▸ Task requirements:
Set the whole listing down again exactly as written.

Source data: Begin

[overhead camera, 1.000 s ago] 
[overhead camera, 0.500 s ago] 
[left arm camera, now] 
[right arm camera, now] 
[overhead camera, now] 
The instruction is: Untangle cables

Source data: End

▸ Solution for this problem:
[overhead camera, 1.000 s ago] 
[overhead camera, 0.500 s ago] 
[left arm camera, now] 
[right arm camera, now] 
[overhead camera, now] 
The instruction is: Untangle cables

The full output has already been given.